I know of at least two other synagogues named after women. Rachel Simon in her 1992 book Change within Tradition among Jewish Women in Libya (University of Washington Press, p. 158) reports that the Tripoli (Libya) Dar Shweykah Synagogue was named after a women named Shmeykah of the Guetta family for Yelren who paid for it. To me this woman’s involvement recalls the ancient tradition in North Africa of awarding women synagogue honors – as recorded and analyzed by Bernadette Brooten in her Women Leaders in the Ancient Synagogue: Inscriptional Evidence and Background Issues. (Chico, CA : Scholars Press, c1982).

In America, the small classical style Temple Freda on 205 Parker Street in Bryan, Texas was certainly named after a woman named Freda, but there is disagreement over which one. The more accepted view and the one recorded in the National Register of Historic Places Nomination (added to the NR in1983 – building #83003128) is that Freda refers to Ethel Freda Kaczer (1860-1912), wife of the president of the synagogue when it was built, and who died during the period of its construction.

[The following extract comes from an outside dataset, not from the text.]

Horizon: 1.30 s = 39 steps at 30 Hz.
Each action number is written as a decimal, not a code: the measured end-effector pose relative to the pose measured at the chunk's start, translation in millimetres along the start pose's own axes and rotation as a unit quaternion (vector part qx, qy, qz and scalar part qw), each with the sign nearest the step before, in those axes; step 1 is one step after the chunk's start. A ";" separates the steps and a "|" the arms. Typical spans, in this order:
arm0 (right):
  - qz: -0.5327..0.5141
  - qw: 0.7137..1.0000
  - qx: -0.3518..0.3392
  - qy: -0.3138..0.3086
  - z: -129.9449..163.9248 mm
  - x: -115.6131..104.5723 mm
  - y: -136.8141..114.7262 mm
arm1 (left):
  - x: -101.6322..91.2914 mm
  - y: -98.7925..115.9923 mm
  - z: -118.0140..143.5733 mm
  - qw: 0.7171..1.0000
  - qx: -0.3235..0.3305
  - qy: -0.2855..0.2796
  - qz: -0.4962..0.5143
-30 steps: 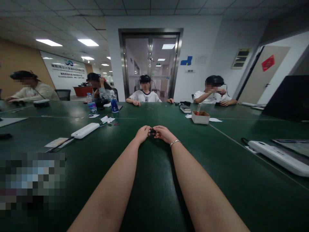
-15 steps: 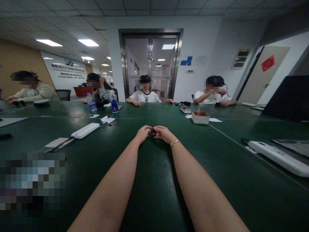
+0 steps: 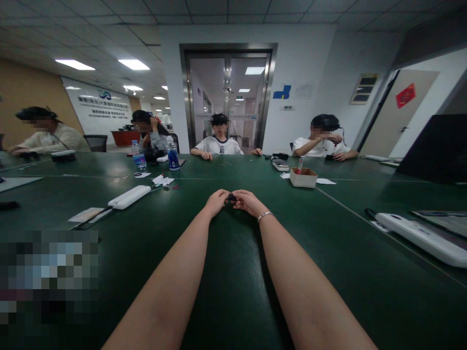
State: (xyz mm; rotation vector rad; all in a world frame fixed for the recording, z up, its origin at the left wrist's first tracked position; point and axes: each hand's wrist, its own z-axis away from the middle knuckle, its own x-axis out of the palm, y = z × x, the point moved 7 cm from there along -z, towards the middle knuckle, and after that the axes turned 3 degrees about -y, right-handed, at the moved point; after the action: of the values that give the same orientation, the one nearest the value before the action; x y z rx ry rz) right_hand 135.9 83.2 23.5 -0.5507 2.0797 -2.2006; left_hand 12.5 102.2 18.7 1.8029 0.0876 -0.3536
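Between my two hands is a small black object, too small and too covered by fingers to name its kind. My left hand grips its left side with closed fingers. From the right, my right hand pinches it between thumb and fingers, and a silver bracelet circles that wrist. Both forearms stretch forward over the dark green table. My fingertips nearly meet around the black piece, low over the tabletop.
White elongated devices lie on the left and right. Ahead right stands a small open box. Two bottles, one a blue bottle, and paper scraps are at the far left. Several people sit around the table.
The black object has turned slightly between my fingers. My hands and arms stay almost where they were.
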 end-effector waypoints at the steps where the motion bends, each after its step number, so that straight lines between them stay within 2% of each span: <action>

A competing account says that the name is for Freda Tapper, the mother of Max Tapper who was on the building committee. Curiously, the two camps could never agree just to settle the dispute by honoring both women. The last I heard the 1912 synagogue is used as a church, but it continues to deteriorate.

Lastly, there is the case of Curacao’s to Congregation Mikvé Israel-Emanuel (the Snoa), a building erected in 1732, the oldest surviving synagogue in the Americas. Inside the four great columns recall those in the Portuguese Synagogue in Amsterdam and have added significance, since tradition states that when the Snoa was built these were dedicated to the four Matriarchs. At the time of the building the honor of laying the foundation stones of the columns went to (for a price) Daniel Aboab Cardoze and his wife Ribcah; and to Abraham Aboab Cardoze and his wife Leah. During a 1974 restoration of the building, the names of the Matriarchs Sarah, Rivkah, Rachel and Leah were attached in raised Hebrew letters to the columns, symbolizing the indispensable contribution of our women to the Synagogue.